### EXERCISE DETAILS
Every line of the entries below from the one containing "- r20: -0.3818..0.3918" to the one containing "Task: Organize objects", both ends included, must be written out exactly. No other line belongs in the answer.

----- TASK MATERIAL

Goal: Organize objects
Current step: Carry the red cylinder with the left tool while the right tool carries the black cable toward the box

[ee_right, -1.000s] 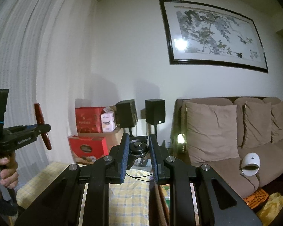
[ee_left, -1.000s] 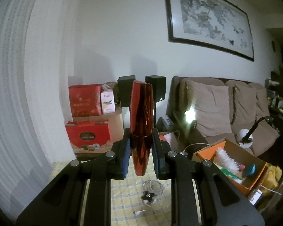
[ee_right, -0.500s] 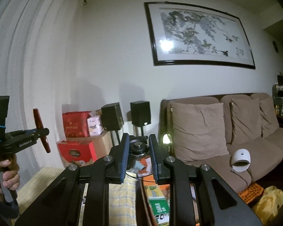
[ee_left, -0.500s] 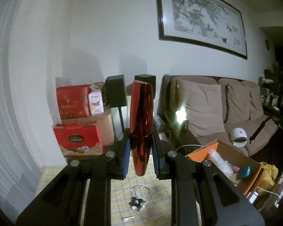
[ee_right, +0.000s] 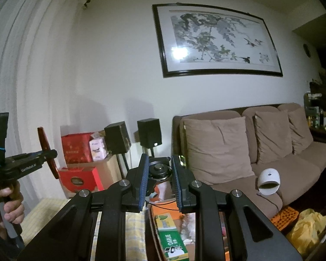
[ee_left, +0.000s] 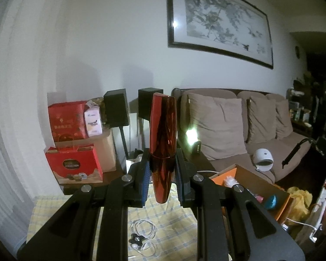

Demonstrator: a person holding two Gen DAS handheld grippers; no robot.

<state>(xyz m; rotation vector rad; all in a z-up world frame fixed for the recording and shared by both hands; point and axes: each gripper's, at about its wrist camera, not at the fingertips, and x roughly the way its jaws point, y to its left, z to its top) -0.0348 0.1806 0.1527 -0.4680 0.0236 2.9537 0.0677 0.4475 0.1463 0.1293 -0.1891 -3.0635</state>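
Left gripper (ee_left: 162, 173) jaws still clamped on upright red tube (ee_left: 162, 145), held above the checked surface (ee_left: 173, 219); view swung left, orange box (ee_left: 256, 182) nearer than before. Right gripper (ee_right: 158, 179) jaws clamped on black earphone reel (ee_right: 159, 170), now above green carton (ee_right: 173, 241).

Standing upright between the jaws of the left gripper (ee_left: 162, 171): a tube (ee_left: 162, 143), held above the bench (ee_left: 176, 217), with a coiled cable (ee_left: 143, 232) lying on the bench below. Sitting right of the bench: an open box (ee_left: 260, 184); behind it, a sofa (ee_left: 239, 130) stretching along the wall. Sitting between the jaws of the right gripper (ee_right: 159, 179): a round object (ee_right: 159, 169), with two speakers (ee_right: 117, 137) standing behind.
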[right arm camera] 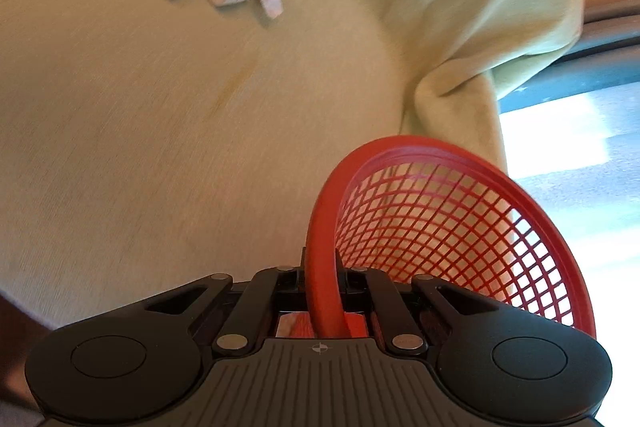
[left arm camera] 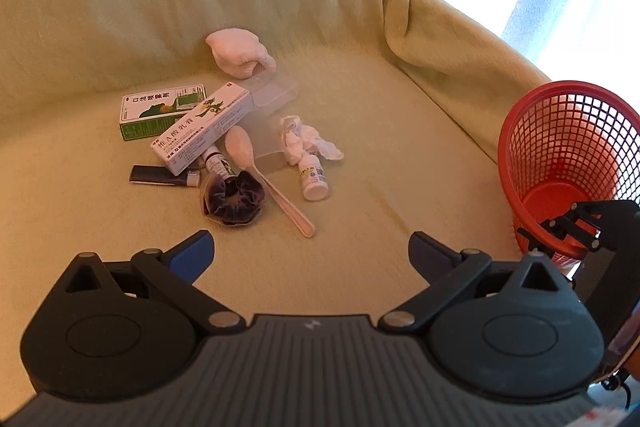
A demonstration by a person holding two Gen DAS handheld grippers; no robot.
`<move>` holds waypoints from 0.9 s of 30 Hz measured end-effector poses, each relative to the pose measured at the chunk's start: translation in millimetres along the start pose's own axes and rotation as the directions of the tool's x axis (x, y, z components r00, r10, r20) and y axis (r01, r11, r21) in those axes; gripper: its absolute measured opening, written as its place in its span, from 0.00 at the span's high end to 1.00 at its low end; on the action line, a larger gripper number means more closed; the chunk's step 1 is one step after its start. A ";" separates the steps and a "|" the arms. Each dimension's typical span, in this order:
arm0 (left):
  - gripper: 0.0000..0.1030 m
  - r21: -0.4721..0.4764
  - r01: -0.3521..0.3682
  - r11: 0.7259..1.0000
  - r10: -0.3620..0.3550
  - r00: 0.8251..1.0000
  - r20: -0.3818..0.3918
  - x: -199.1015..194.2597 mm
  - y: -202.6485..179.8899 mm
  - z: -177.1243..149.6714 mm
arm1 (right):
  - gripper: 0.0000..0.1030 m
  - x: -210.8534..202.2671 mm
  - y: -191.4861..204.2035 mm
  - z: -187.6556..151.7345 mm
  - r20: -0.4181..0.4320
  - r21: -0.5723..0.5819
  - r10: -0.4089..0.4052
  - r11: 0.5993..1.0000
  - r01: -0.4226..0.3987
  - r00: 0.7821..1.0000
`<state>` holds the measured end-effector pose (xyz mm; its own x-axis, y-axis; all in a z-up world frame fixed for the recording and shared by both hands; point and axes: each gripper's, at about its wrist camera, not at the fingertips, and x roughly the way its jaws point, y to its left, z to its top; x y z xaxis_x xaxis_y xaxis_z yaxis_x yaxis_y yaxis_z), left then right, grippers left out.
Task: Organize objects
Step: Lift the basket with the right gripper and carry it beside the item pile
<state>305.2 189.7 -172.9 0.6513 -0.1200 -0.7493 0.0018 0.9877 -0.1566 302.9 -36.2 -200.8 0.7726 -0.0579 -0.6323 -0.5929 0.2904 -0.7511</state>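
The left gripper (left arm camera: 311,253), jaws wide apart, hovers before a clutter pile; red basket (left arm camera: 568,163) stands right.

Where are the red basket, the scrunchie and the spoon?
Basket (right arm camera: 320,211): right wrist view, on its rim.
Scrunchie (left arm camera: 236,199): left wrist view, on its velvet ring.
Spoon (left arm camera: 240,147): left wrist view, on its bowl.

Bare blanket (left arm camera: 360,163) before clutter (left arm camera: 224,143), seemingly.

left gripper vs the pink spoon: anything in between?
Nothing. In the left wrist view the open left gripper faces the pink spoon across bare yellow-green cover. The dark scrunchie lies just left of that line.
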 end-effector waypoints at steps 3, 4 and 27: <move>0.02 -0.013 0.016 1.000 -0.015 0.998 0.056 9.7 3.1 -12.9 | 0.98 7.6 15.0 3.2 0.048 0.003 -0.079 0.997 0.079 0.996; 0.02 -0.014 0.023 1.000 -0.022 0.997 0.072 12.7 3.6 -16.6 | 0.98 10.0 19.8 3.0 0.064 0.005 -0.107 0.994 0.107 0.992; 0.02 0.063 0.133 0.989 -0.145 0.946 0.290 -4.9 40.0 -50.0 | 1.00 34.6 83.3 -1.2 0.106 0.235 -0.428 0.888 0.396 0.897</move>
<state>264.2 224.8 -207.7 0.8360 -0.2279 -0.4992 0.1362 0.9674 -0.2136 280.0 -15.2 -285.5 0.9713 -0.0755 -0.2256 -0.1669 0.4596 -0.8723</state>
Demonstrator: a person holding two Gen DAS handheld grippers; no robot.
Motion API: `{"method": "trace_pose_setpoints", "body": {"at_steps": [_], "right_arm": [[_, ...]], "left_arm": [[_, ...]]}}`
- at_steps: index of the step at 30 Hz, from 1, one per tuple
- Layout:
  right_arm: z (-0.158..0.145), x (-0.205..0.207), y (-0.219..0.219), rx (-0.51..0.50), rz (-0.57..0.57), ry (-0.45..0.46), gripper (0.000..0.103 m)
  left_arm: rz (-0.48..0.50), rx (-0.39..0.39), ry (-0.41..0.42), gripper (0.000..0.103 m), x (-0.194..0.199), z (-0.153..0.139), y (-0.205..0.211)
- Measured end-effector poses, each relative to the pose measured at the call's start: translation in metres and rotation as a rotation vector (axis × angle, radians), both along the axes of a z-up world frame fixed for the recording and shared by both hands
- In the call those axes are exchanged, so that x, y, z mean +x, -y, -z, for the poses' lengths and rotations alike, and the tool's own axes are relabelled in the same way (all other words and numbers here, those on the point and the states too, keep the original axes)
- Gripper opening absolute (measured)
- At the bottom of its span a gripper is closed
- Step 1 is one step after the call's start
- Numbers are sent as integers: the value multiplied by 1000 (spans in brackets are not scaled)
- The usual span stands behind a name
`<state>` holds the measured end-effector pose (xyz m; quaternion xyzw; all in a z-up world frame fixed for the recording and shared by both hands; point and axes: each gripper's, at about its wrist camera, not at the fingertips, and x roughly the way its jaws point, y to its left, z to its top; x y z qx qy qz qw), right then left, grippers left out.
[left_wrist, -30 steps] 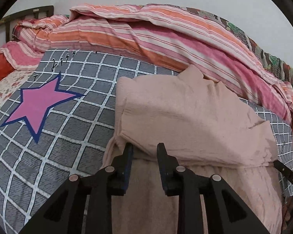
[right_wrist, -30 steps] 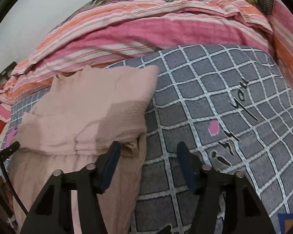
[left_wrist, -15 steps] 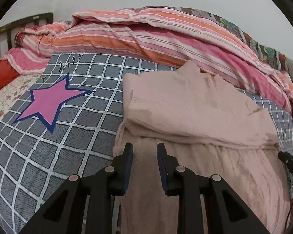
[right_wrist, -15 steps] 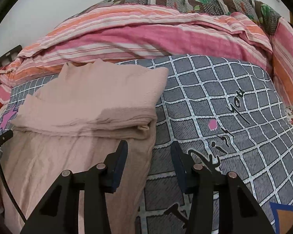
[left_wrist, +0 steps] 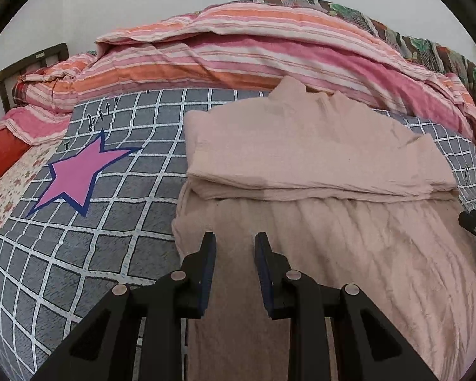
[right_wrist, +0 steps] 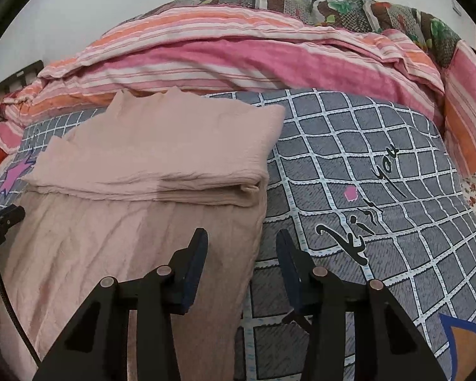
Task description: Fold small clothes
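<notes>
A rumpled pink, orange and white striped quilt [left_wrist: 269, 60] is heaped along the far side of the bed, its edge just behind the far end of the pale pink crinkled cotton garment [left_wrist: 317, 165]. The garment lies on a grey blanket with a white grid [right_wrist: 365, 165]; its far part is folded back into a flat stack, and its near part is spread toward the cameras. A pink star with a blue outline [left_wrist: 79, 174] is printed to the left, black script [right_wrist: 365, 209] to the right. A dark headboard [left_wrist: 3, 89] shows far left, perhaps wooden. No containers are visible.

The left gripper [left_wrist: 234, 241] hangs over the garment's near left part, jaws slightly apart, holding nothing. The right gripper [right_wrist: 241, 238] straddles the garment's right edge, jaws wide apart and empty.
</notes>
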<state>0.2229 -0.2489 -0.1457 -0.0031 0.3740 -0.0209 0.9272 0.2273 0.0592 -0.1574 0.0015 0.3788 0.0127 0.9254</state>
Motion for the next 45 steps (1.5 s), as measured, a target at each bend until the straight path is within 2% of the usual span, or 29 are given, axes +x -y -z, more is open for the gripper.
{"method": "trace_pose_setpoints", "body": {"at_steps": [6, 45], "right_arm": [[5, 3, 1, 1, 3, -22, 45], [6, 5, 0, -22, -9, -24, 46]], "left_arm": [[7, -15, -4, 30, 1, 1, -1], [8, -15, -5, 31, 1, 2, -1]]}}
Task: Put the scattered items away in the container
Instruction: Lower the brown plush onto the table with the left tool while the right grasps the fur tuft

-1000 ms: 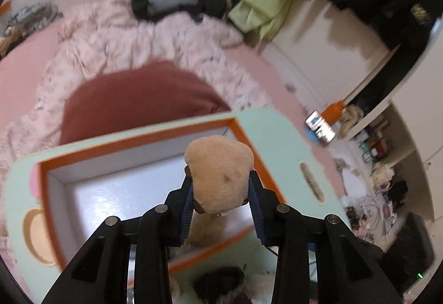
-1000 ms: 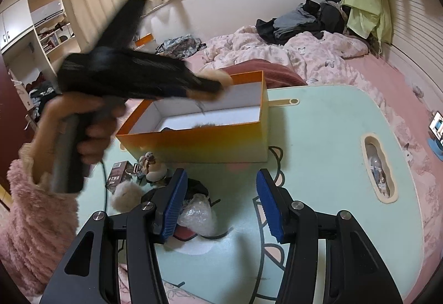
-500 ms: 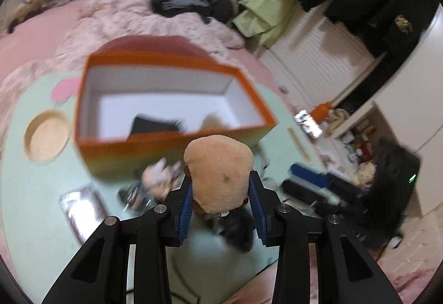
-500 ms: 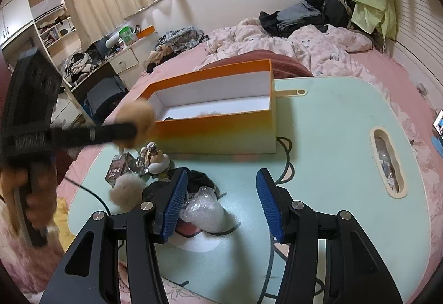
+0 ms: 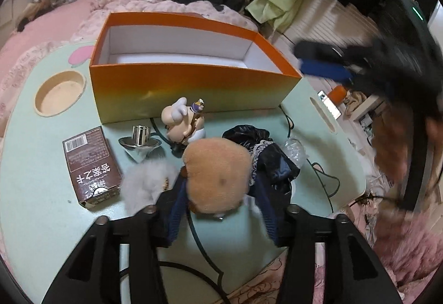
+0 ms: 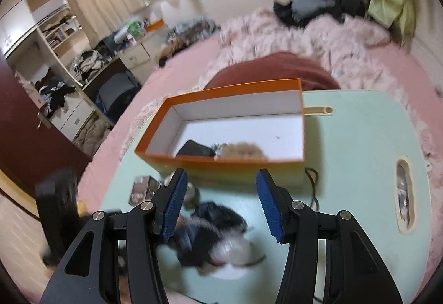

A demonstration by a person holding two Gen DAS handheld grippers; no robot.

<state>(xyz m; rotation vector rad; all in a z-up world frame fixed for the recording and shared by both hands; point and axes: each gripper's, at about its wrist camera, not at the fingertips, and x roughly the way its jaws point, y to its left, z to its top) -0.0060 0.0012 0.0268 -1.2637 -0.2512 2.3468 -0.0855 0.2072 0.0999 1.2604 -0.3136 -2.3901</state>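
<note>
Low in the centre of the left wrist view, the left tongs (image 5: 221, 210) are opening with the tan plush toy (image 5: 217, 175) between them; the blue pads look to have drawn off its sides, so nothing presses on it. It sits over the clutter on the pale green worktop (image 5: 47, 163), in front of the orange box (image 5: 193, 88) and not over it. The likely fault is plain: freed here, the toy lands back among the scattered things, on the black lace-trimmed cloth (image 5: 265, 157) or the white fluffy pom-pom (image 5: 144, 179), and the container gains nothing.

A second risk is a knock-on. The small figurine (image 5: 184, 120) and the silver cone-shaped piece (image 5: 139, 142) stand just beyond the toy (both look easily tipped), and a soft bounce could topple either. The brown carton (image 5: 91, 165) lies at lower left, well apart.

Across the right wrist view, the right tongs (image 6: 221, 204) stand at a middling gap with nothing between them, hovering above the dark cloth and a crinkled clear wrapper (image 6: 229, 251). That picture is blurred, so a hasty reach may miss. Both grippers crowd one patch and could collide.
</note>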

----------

### TASK ANSWER
  - r20: -0.3818..0.3918
  - x: -199.1015..194.2597 mm
  - y: -202.6485..179.8899 mm
  - z: -177.1243..149.6714 mm
arm1 (right):
  - gripper: 0.0000..0.1030 m
  - x: -210.8534..202.2671 mm
  - y: -191.4861..204.2035 mm
  - z: -187.6556..151.7345 mm
  - r20: -0.4181..0.4320
  - r21: -0.5723..0.5819
  - r10: -0.4089..0.4052
  - r11: 0.5993..1.0000
  - r01: -0.4226..0.3987
  - r00: 0.7821..1.0000
`<state>` holds the measured end-effector pose (xyz mm; its own x-axis, y-axis; all in a z-up world frame fixed for the recording and shared by both hands; point and axes: each gripper's, at about its wrist camera, not at the fingertips, and x roughly the way its jaws point, y to its left, z to its top; x y z xaxis_x xaxis_y xaxis_z yaxis_x yaxis_y yaxis_z), left then right, grippers left out.
Task: Organize objects

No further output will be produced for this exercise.